ASSIGNMENT :: Report each line of the records where "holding" occurs.

INFORMATION ::
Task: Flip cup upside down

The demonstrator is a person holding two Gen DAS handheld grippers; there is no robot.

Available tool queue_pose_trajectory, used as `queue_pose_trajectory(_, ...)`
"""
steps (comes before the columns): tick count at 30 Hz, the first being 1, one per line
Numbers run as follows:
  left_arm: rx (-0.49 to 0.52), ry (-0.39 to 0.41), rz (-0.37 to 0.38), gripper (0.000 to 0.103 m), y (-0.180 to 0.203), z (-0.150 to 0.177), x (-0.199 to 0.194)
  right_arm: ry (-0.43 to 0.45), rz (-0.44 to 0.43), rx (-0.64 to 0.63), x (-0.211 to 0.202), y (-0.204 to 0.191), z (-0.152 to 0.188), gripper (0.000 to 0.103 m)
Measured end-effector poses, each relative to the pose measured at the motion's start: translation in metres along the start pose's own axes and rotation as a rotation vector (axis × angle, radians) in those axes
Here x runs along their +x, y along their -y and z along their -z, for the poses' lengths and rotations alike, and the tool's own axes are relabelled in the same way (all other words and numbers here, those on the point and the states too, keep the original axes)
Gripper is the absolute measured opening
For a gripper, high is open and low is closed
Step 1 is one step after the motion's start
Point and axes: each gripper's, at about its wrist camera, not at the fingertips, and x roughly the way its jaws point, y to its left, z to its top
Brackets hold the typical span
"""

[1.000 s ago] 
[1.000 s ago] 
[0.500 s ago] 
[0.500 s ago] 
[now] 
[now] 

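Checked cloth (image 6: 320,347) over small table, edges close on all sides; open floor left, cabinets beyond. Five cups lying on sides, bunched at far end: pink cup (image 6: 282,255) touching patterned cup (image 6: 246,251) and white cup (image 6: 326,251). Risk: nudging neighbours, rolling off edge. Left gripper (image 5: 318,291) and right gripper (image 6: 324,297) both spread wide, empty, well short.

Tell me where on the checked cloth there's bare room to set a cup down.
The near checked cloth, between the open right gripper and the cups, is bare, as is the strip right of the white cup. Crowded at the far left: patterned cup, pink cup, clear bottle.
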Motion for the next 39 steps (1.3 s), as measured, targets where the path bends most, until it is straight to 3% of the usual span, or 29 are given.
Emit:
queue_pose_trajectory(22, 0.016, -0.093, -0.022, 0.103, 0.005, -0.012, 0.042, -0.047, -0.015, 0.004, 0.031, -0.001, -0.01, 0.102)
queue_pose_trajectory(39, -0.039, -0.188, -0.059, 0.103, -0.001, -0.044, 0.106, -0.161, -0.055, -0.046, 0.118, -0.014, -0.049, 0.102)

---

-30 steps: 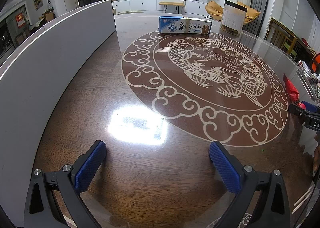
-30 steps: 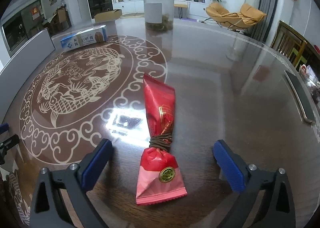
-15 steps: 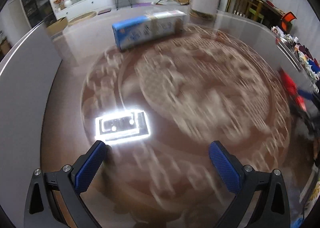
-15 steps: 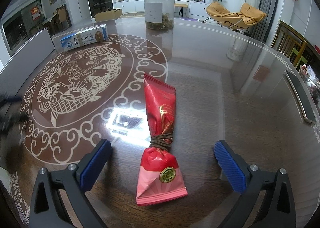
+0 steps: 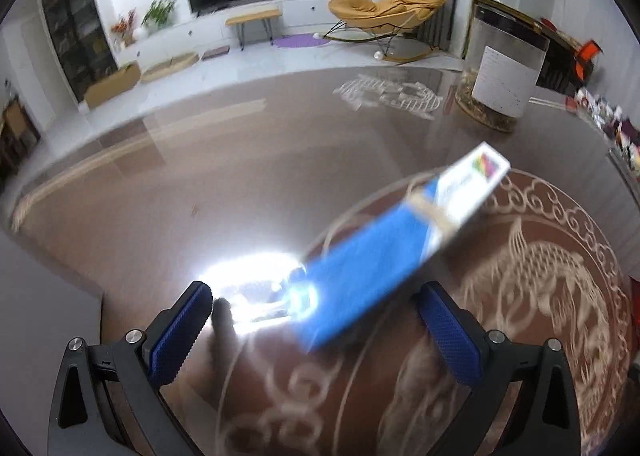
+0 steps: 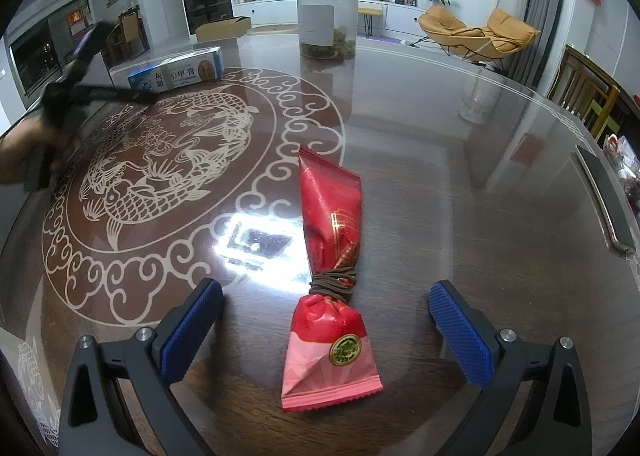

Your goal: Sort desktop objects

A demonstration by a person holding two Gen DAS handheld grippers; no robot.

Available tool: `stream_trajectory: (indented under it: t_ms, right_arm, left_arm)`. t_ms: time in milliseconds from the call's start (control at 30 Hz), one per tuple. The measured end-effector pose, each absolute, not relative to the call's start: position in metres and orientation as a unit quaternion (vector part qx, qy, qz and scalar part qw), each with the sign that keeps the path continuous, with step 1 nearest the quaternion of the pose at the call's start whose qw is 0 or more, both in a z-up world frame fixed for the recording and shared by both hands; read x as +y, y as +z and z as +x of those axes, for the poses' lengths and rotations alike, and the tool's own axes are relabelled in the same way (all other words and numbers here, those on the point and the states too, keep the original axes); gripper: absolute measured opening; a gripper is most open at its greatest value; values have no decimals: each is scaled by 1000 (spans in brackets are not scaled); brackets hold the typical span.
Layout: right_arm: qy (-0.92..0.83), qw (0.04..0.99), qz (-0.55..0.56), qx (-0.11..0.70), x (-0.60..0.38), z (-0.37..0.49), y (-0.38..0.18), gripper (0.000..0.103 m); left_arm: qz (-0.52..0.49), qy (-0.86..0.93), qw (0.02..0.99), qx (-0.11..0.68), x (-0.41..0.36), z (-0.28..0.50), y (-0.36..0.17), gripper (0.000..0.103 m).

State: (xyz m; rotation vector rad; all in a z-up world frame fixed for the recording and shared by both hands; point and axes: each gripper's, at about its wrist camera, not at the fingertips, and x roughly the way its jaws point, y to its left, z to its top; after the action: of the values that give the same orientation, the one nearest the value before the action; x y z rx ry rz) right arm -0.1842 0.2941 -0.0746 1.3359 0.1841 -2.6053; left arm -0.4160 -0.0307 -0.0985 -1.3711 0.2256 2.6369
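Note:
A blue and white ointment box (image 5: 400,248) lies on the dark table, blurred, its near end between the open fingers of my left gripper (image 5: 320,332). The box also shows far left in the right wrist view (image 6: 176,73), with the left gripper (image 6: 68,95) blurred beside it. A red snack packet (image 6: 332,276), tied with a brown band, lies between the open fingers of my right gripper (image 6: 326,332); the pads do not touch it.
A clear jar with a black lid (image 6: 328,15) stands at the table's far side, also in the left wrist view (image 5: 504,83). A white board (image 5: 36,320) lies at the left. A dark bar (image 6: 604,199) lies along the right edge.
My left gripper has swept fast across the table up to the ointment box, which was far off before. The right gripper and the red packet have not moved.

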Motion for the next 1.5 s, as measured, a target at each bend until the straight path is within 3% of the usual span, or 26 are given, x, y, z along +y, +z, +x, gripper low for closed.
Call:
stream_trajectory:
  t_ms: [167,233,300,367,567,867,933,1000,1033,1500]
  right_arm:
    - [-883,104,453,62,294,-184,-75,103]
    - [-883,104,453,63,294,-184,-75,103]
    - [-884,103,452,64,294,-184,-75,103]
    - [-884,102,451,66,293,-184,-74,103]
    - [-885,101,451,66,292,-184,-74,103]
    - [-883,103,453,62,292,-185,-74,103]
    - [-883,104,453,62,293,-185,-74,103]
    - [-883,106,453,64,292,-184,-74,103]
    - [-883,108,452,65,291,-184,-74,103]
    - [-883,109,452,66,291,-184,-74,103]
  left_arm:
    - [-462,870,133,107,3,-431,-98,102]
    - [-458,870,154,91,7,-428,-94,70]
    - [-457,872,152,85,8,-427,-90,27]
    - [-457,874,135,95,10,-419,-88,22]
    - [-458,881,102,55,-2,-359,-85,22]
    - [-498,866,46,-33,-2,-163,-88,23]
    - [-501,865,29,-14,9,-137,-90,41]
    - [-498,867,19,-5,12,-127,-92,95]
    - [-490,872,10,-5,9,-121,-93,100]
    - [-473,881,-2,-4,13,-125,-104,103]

RESPONSE TO THIS TASK ::
The demonstrator is a person holding two Gen DAS handheld grippers; there is no robot.
A demonstration by a person holding two Gen DAS handheld grippers; no robot.

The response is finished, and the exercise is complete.